In this article I'm going to show a common use case of XML Catalogs. Their usage is not only recommended to avoid certain issues but can also drastically improve the performance. I'll start with explaining the issue that I've faced recently and will conclude with the resolution.
Issue
To start with, I've got the following exception:
java.io.IOException: Server returned HTTP response code: 429 for URL: http://www.w3.org/Graphics/SVG/1.1/DTD/svg11.dtd
The HTTP code 429 stands for "Too Many Requests" that can appear when:
The user has sent too many requests in a given amount of time. Intended for use with rate limiting schemesJust to provide some context, I have an Apache Cocoon based application that does a lot of XSLT processing with Saxon. It appears that every time Saxon reads an xml document with a DTD reference, it tries to fetch the DTD source for validation. Obviously, if the processing rate is high enough and there is no caching, you can create a lot of excessive network traffic and hit the rate limit. The same issue has been kindly explained by W3C.
Solution
XML Catalog maps resources addresses to local copies of the same resources. Thus, the use of XML Catalogs can bring big benefits when there are many external references in your xml documents. Finally, let's look at an example catalog that resolved the above issue by using local SVG DTD files:
PUBLIC "-//W3C//DTD SVG 1.1//EN" "svg11.dtd"

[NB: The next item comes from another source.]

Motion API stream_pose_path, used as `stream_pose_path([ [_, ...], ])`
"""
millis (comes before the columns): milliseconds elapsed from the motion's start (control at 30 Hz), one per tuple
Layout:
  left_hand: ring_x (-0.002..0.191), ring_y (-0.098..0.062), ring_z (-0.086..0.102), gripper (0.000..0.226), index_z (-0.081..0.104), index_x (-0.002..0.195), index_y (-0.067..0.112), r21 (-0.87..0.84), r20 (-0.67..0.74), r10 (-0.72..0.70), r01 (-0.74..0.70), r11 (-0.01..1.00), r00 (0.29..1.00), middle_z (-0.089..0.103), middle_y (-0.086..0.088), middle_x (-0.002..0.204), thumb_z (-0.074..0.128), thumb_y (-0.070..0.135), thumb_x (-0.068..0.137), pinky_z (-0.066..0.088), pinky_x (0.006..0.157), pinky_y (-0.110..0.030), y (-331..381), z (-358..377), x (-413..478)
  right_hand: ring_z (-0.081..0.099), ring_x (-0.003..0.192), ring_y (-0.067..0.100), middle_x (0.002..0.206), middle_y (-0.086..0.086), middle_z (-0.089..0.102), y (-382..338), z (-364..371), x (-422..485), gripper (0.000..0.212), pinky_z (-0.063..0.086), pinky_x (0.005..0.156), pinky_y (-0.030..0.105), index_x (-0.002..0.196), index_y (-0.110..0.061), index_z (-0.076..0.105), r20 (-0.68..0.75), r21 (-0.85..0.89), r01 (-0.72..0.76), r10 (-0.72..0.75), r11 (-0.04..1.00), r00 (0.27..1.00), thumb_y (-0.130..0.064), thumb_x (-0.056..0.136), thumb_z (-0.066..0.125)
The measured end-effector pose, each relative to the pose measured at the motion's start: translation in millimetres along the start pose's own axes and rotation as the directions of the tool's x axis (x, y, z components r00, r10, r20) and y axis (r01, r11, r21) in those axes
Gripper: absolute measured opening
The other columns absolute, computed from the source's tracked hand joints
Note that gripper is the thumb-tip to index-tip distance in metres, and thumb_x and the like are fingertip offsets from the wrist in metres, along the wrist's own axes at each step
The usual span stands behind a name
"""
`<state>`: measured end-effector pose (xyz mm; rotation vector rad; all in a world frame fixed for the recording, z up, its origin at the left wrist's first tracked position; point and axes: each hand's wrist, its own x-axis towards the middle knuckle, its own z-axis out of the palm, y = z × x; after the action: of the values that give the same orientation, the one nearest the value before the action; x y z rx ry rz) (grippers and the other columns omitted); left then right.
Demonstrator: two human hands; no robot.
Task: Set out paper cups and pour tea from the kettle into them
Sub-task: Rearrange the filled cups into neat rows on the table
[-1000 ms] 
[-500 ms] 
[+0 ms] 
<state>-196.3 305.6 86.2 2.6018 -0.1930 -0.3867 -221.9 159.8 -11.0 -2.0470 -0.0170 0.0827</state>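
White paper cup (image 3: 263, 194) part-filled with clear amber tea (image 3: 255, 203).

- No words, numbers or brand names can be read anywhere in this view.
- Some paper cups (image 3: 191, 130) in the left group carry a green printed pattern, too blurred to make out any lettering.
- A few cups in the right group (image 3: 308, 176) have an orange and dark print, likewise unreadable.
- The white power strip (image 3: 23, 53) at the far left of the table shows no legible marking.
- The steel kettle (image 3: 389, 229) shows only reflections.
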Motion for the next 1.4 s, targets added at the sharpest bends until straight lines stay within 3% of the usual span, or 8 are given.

So it looks pretty simple mapping the SVG formal public identifier to the local copy of the main DTD file. Both this file named catalog and all the required SVG DTD files are located under META-INF/cocoon/entities/catalog as a standard location for Cocoon. Now as you can read in How to use a catalog file and Cocoon catalog documentation, we need to create a CatalogManager.properties file that must be placed in the Java classpath:
catalogs=META-INF/cocoon/entities/catalog relative-catalogs=false static-catalog=yes verbosity=1
To conclude, XML Catalog appeared to me as a not really well-known mechanism that must be used as a good practice. Besides avoiding the rate limit issue, it helped to increase the performance several times in certain cases. This can happen if the application is hidden behind a slow proxy and the DTD is fetched dozens of times on a pipeline.